> **Your task**:
Only the lines from the beginning of the data below through the line that contains "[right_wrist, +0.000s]" should be repeated, exactly as written.

[[ Data shown open ]]

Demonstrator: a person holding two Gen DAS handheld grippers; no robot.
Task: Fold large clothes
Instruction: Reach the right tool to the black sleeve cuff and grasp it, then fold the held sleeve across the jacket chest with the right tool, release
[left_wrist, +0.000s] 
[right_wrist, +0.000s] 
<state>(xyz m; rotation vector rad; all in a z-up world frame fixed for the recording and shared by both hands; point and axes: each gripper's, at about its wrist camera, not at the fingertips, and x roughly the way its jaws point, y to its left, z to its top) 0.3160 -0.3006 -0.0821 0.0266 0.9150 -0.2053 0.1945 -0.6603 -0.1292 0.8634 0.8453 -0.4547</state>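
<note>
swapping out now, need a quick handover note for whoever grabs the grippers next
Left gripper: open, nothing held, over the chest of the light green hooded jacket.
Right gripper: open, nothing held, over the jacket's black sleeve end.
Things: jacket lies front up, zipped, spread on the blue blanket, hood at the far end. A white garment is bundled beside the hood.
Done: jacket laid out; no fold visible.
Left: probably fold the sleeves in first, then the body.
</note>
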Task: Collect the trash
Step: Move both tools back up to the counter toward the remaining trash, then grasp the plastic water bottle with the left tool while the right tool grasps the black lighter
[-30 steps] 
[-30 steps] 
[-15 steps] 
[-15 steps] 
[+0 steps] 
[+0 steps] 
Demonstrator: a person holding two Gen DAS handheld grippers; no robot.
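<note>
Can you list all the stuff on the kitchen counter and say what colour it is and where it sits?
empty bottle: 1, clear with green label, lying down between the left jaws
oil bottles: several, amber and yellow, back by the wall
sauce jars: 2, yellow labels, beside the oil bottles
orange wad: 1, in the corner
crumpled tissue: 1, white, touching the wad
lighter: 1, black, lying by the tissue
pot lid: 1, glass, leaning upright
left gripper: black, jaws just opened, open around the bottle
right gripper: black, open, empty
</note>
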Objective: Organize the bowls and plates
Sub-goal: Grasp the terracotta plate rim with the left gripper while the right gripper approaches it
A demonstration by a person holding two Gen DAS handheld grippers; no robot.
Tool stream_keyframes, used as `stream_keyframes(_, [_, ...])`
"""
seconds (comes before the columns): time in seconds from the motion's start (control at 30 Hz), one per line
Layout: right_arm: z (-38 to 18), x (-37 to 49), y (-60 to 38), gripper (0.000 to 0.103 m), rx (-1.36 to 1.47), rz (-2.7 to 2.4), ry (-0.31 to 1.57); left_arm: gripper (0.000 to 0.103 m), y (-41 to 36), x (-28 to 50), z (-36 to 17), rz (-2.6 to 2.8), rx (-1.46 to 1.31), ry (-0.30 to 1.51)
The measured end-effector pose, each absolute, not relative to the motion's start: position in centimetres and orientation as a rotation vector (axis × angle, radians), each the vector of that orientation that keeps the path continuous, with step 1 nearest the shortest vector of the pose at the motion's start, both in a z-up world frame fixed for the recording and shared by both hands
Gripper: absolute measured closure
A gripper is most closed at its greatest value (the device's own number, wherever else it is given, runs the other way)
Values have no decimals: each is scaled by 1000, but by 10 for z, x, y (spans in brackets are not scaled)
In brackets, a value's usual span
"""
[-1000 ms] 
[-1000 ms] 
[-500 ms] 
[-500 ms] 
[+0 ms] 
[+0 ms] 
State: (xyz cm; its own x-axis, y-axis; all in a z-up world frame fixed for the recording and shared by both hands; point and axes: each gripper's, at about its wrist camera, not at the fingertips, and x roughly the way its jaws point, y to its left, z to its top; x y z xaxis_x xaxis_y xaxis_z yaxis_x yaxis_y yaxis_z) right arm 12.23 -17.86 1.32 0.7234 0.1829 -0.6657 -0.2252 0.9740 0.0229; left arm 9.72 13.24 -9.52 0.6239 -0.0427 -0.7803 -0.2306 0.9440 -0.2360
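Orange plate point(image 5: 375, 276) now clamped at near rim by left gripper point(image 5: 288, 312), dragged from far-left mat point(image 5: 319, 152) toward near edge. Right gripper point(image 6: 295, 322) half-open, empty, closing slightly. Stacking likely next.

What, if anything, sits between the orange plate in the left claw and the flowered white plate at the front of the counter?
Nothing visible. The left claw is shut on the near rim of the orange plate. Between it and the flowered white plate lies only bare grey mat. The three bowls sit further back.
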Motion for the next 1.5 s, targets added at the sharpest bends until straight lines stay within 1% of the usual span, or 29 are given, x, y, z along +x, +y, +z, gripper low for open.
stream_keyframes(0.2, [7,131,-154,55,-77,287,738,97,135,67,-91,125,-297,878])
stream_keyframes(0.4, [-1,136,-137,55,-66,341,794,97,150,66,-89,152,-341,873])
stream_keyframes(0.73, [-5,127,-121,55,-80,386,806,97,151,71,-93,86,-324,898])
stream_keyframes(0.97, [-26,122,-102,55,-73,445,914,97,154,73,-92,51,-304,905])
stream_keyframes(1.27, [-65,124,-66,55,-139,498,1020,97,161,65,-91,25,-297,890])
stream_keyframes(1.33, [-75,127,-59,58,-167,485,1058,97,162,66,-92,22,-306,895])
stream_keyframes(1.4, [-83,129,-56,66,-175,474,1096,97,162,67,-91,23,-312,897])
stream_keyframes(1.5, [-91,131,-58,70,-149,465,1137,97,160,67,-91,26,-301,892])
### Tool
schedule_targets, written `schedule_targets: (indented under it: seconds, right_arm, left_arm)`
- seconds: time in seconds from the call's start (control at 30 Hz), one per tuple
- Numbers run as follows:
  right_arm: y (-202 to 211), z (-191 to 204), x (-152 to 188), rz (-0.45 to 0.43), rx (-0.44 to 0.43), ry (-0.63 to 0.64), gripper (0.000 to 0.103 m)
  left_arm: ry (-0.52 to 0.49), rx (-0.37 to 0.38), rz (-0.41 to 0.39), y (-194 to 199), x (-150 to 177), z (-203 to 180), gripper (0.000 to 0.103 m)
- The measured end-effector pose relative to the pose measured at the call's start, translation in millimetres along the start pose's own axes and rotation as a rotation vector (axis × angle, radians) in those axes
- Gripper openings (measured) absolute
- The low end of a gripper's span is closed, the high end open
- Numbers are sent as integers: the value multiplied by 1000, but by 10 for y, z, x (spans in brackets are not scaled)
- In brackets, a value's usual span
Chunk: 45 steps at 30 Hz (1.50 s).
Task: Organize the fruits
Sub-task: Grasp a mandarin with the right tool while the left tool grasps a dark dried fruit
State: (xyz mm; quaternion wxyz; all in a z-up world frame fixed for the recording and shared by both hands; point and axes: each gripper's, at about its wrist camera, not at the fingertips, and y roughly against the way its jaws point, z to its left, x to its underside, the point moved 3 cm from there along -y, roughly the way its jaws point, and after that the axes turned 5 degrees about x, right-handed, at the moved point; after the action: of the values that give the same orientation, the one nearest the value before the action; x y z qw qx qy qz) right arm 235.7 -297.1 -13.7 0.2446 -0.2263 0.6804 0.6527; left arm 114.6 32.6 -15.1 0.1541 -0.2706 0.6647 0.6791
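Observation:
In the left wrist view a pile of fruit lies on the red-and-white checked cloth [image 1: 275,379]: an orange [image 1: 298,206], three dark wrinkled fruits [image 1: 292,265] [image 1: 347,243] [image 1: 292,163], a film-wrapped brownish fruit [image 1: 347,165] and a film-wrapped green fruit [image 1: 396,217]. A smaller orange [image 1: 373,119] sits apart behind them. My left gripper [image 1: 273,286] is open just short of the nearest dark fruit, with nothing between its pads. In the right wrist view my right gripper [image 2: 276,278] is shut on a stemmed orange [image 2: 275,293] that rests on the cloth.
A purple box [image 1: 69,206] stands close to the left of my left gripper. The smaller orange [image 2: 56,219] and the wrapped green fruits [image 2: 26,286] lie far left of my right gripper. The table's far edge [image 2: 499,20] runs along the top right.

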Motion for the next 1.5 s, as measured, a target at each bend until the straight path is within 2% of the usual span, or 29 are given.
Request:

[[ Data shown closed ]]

> **Response for this exercise**:
Demonstrator: a person holding two Gen DAS handheld grippers; no robot.
Task: Fold large clothes
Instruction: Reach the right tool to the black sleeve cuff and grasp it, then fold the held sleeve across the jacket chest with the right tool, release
[left_wrist, +0.000s] 
[right_wrist, +0.000s] 

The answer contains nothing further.